The difference in pressure required for a given amount of air to move from turbo to intake manifold is an indication of the hydraulic restriction of the intercooler, the up pipe, and the throttle body. Let’s say you are trying to move 255 gram/sec of air through a stock intercooler, up pipe, and throttle body and there is a 4 psi difference that is pushing it along (I’m just making up numbers here). If your boost gauge reads 15 psi, that means the turbo is actually putting up 19 psi. Now you buy a PT-70 and slap on some Champion heads. Now you are moving 450 gm/sec of air. At 15 psi boost in the intake manifold the turbo now has to put up 23 psi, because the pressure drop required to get the higher air flow is now 8 psi instead of the 4 that we had before. More flow with the same equipment means higher pressure drop. So we put on a new front mount intercooler. It has a lower pressure drop, pressure drop is now 4 psi, so the turbo is putting up 19 psi again. Now we add the 65 mm throttle body and the pressure drop is now 3 psi. Then we add the 2.5" up pipe, and it drops to 2.5 psi. Now to make 15 psi boost the turbo only has to put up 17.5 psi. The difference in turbo outlet temperature between 23 psi and 17.5 psi is about 40 deg (assuming a constant efficiency)! So you can see how just by reducing the pressure drop we can lower the temperatures while still running the same amount of boost.
I have seen some misunderstandings regarding intercooler pressure drop and how it relates to heat transfer. For example, one vendor’s catalog implies that if you had little or no pressure drop then you would have no heat transfer. This is incorrect. Pressure drop and heat transfer are relatively independent, you can have good heat transfer in an intercooler that has a small pressure drop if it is designed correctly. It is easier to have good heat transfer when there is a larger pressure drop because the fluid’s turbulence helps the heat transfer coefficient (U), but I have seen industrial coolers that are designed to have less than 0.2 psi of drop while flowing a heck of a lot more air, so it is certainly feasible.
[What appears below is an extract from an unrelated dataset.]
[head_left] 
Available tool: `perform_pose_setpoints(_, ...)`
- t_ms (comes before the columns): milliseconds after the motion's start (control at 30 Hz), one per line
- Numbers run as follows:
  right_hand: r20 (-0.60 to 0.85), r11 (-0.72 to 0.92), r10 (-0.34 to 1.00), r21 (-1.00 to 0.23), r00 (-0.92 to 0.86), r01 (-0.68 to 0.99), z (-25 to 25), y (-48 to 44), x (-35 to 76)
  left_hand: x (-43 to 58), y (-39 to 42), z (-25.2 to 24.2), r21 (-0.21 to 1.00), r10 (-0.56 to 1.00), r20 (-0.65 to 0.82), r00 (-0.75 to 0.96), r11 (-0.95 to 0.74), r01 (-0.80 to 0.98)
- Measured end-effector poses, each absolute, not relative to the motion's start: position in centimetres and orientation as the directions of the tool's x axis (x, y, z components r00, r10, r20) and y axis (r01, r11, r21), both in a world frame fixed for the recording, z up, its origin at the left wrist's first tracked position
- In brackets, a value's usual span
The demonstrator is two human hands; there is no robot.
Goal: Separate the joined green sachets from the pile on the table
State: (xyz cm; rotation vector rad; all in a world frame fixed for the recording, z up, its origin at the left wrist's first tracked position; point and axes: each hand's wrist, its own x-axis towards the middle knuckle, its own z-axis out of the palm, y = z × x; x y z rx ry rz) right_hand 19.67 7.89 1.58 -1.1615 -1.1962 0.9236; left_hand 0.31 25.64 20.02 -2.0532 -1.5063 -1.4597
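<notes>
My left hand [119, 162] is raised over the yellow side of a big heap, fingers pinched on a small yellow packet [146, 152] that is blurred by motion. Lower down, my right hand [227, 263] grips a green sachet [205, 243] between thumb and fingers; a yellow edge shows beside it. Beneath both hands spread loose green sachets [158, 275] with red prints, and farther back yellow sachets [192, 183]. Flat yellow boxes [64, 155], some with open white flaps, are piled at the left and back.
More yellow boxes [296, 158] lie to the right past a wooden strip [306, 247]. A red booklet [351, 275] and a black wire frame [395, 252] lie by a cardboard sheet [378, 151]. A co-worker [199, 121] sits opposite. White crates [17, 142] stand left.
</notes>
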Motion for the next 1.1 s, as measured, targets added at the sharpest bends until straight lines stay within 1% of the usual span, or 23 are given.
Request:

Pressure drop is important because the higher the turbo discharge pressure is the higher the temperature of the turbo air. When we drop the turbo discharge pressure we also drop the temperature of the air coming out of the turbo. When we do that we also drop the intercooler outlet temperature, although not as much, but hey, every little bit helps. This lower pressure drop is part of the benefit offered by new, bigger front mount intercoolers; by the Duttweiler neck modification to stock location intercoolers; by bigger up pipes; and by bigger throttle bodies. You can also make the turbo work less hard by improving the inlet side to it. K&N air filters, free flowing MAF pipes, removing a screen from the MAF, removing the MAF itself when switching to an aftermarket fuel injection system, the upcoming 3" and 3.5" MAFs from Modern Muscle, these all reduce the pressure drop in the turbo inlet system which makes the compressor work less to produce the same boost which will reduce the turbo discharge temperature (among other, and probably greater, benefits).
hope this helps
:tup: thats pretty much what I have in MS Excel too.